Pederson has assembled the best bar staff in Portland, helpful and open-minded, a major selling point in the occasionally too-cool-for-school city of “Beervana.” Brewers and purists might cringe at the thought, but certain bartenders here (Jonathan Carmean, to name the starting quarterback) are experienced and confident enough to hand you a blend of tap beers of different origins and profiles. Want a little more zing and hops in your malty Belgian tripel? Done.

KEY BEER

The beer list is superb; up-to-the-second, heavily local on draft and Low Countries-focused in the coolers, as good as it gets. Look for complex, handmade beers from Block 15, in Corvallis, Portland’s Upright, McMinnville’s Heater-Allen, Hood River’s Logsdon, and Boneyard in Bend. Or, to go Saraveza native, don’t be afraid to order the pride of Milwaukee, Wisconsin, an icy-cold mug of Hamm’s (4.7% ABV).

GET FRESH with your ALES

Every fall in the Pacific Northwest, America’s cradle of hops production (second only to Germany), ripened hops’ tall, leafy trellises begin to sag with the weight of millions of flowers. On the best back roads, the air in Oregon’s Willamette (say “Will-am-ett” dammit) is redolent with the grapefruity smell of the delicate pinecone-like flowers, which are soon picked, dried, and packaged.

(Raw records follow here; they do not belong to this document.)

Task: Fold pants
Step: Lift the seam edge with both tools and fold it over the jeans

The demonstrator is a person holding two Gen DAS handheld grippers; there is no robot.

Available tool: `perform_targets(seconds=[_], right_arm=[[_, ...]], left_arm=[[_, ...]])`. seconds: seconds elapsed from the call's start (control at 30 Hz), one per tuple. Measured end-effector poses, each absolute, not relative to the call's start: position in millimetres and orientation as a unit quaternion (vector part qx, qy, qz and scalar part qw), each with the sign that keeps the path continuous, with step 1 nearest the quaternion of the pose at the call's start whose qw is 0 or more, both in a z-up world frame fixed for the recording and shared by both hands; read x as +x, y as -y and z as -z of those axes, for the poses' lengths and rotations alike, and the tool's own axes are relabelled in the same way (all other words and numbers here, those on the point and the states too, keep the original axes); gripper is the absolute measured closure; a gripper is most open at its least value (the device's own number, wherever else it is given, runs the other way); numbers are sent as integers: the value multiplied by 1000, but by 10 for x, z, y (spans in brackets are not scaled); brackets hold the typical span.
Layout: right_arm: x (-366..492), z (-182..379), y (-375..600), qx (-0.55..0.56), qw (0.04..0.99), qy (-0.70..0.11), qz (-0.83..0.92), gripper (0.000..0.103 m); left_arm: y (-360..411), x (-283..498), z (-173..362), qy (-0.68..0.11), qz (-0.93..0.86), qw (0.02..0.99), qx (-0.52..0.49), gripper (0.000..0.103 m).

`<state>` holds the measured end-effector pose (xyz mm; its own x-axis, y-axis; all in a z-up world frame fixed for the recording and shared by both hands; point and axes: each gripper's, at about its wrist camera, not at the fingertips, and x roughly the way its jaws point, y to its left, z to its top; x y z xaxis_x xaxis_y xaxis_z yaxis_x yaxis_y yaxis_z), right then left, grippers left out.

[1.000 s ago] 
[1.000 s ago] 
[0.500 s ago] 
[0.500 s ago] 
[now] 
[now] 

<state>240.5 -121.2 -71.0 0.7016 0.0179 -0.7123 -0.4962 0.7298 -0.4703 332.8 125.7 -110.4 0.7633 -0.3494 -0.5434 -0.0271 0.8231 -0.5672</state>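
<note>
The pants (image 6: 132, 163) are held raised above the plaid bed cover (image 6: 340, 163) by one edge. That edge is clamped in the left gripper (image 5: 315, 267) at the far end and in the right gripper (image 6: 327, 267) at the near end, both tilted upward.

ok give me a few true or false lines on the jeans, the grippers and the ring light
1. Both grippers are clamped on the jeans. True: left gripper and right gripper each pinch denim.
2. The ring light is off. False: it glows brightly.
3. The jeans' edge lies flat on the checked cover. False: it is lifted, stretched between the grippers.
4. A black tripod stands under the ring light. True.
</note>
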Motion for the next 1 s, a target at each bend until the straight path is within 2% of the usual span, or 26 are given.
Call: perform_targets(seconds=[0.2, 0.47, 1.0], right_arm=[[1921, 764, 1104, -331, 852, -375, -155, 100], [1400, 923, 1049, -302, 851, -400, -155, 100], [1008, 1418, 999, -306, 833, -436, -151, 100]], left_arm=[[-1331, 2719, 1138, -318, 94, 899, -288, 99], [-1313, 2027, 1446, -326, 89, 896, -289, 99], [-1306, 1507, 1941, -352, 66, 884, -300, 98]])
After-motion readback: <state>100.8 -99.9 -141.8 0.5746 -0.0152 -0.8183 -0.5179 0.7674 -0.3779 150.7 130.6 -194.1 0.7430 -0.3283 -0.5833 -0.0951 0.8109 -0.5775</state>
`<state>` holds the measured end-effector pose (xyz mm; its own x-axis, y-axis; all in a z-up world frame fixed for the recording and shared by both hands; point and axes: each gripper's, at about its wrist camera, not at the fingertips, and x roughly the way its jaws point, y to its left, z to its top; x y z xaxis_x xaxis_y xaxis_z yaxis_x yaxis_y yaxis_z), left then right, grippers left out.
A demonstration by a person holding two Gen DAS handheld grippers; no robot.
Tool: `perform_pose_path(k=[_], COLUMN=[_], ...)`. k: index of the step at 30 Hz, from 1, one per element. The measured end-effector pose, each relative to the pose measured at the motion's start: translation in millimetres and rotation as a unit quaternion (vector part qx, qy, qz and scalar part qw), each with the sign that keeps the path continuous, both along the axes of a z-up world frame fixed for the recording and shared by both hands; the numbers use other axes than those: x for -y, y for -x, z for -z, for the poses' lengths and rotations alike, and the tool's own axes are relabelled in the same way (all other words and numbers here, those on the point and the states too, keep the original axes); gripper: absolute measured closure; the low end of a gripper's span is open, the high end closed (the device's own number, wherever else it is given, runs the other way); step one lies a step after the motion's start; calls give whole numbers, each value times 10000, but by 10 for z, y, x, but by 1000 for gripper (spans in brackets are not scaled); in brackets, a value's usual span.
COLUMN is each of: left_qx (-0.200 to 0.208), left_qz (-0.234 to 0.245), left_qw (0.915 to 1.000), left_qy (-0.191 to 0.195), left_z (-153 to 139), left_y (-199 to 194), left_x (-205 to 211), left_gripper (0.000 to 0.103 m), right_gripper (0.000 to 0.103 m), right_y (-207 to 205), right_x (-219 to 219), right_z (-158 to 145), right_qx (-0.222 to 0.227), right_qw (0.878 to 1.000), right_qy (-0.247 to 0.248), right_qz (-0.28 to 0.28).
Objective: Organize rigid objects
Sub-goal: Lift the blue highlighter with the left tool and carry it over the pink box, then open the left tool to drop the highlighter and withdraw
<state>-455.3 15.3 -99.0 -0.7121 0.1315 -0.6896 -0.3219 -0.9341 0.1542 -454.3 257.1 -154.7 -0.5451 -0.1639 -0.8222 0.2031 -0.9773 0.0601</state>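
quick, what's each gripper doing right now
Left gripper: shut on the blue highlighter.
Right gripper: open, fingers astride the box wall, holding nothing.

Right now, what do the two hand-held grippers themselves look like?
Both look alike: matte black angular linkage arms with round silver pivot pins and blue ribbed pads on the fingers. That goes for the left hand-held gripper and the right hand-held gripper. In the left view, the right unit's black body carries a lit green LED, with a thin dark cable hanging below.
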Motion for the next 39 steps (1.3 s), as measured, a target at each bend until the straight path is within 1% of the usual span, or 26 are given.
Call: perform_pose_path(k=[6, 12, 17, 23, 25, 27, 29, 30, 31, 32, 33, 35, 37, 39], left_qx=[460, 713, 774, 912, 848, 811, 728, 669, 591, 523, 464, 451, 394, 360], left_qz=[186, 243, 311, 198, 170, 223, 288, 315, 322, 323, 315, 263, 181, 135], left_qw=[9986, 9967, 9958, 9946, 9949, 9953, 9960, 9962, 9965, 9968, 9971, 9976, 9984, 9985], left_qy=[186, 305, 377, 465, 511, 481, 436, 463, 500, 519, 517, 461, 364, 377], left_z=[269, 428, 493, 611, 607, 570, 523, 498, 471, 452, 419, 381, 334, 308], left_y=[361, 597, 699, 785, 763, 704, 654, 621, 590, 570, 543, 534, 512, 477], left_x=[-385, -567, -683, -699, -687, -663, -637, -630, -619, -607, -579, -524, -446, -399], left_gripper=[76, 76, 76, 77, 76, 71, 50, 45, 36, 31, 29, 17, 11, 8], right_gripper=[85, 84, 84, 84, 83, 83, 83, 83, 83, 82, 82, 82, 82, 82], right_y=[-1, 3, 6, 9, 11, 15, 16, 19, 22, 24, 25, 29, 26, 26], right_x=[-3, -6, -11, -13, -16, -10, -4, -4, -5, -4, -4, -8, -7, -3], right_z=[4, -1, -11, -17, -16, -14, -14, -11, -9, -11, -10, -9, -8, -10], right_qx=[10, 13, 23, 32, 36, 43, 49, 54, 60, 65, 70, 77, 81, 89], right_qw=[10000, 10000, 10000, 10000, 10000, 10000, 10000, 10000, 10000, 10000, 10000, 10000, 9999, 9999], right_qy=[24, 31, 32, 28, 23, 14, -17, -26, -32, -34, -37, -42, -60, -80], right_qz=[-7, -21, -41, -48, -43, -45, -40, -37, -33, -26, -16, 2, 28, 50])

But not all hops make it to the temperature-controlled storehouses where they’re monitored to avoid spontaneous combustion (true!). Some are hauled off the lines and added directly into unfermented beers in nearby breweries, creating a fresh—and fleeting—genre of beer, interchangeably referred to as fresh-hopped or wet-hopped. Brewers in the south of England have long called them harvest ales, always an excuse for a roaring party. (Portland’s first big fresh hop festival kicked off in 2010.)

How it works: Working with growers, brewers time their arrival to a farm to coincide with a batch of beer nearing the boil stage. Then they race back and plunge the flower cones directly into what’s called the whirlpool step. In the best years, this translates into pure brewing magic, with floral aromas that hit your nose within milliseconds of cracking a finished beer open.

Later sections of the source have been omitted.